> [DATA]:
☆ ☆ ☆ ☆ ☆ ☆ ☆

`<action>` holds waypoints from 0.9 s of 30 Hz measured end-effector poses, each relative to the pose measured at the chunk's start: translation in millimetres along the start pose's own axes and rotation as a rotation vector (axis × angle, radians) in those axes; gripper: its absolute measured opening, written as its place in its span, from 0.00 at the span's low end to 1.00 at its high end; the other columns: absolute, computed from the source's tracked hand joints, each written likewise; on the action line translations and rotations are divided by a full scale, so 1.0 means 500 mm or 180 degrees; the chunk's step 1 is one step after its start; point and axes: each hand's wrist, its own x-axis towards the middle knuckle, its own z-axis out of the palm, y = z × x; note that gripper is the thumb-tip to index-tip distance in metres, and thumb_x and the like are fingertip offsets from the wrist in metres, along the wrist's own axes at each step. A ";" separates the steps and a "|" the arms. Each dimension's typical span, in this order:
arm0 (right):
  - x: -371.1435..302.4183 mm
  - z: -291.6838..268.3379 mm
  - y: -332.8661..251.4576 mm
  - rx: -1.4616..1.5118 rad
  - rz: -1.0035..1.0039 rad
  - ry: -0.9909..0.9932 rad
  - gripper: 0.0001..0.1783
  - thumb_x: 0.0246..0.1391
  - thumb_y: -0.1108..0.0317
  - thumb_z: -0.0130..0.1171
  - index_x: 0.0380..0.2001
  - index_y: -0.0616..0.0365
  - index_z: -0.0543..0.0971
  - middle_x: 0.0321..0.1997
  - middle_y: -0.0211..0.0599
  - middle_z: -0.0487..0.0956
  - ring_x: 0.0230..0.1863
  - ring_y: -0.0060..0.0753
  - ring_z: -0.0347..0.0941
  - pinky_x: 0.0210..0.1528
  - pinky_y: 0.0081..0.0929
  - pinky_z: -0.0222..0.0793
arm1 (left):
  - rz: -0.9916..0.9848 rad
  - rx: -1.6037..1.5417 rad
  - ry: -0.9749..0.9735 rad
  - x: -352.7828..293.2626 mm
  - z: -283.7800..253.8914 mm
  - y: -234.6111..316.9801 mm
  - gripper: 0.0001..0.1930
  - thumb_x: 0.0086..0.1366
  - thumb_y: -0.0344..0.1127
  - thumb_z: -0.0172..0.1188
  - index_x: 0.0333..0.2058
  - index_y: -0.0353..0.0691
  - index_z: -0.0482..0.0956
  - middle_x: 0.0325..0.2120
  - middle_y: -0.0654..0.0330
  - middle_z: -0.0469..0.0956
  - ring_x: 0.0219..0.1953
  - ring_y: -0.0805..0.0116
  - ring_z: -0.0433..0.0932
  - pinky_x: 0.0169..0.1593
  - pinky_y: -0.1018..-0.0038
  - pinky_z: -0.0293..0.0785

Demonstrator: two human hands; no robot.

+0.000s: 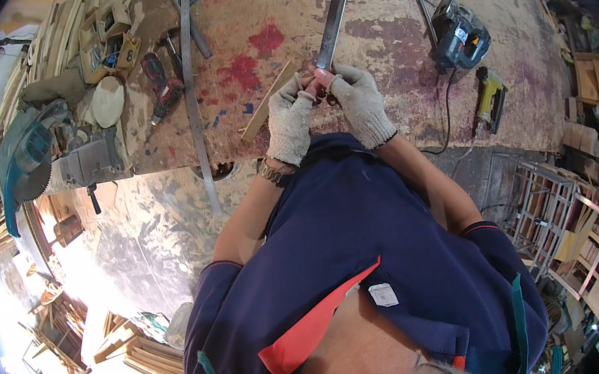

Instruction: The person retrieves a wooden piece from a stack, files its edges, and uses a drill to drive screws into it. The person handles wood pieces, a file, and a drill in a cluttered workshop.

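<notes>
Gloved hands (288,122) (359,102) — both curled — touch a metal bar (335,13).

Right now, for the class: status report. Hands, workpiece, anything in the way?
Left hand and right hand: fingers at near end of metal bar, exact grip unclear. Bar runs off upper frame edge. Wooden strip close beside left hand.

No lettering can be read (the white label (383,295) on the navy shirt (334,220) is too blurred).
</notes>
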 end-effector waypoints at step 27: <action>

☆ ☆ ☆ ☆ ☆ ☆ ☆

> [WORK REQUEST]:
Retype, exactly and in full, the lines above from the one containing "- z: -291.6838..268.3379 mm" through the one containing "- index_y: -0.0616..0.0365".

> [PROBLEM SOLUTION]:
  - z: -291.6838..268.3379 mm
  - y: -332.8661..251.4576 mm
  - rx: -1.4616..1.5118 rad
  - rz: -1.0035..1.0039 rad
  - ry: -0.9909..0.9932 rad
  - gripper: 0.0001..0.1783
  - thumb_x: 0.0246..0.1391
  - thumb_y: -0.1108..0.0317
  - thumb_z: -0.0130..0.1171
  - index_x: 0.0380..0.2001
  - index_y: -0.0616..0.0365

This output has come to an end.